My friend and fellow writer, Doreen Pendgracs, recently wrote a blog about being a caregiver. I wanted to comment on it, but what I wrote was my own mini blog. With Doreen’s gentle prodding, I realized that writing about something personal can also be a valuable use of words. So here are my thoughts.
Most of us don’t go into relationships thinking about our possible role as a caregiver, but I knew from the day I met my husband that this would be my lot in life. I was in my 20s; so young and sure I could cure the world. It didn’t happen, and fighting it only wore me down.
We were told the original illness would eventually burn out, but if it has happened, it never really ever goes away. Like a chameleon it transforms and reveals itself in new forms, and I go into my caregiver mode again as we rush to the nearest hospital emergency room.
Our daughter grew up thinking that that all of this was normal for any family. As my husband convalesced in hospital following yet another surgery I would bring her, along with paper and crayons, and she would sit there creating her make-believe worlds with the reality of pain and suffering as her quiet background. When it was time to go I would lift her up and she would carefully navigate through the mass of tubes and IV lines to give Daddy a goodbye kiss until tomorrow. How could anything so unnatural feel so normal? And yet, for us, it always was.
I believe care giving can sometimes be more draining on the person giving the care, because of all the worry we go through. And with the health care system as it is, we have to be strong advocates for those we’re caring for.

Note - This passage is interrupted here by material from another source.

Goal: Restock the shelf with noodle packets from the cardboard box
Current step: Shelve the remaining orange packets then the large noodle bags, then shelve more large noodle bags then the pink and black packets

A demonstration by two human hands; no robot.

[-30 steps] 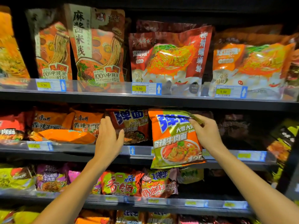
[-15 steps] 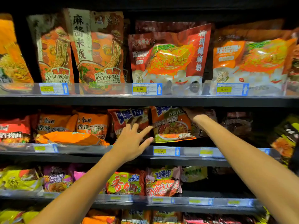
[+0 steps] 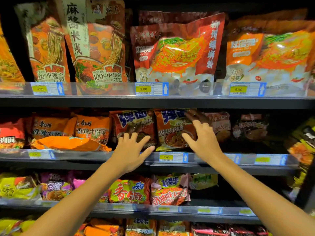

I have had to make numerous phone calls to track down the right specialist to take on a new manifestation of the illness that was once easily diagnosed. I have had to yell at interns until someone listened. And I have cried on my own when I couldn’t take anymore, but I couldn’t let anyone else see how overwhelmed I was.
I think care giving is humbling and an important role in life. We do it because we love, and because we care. And because we care we give of ourselves.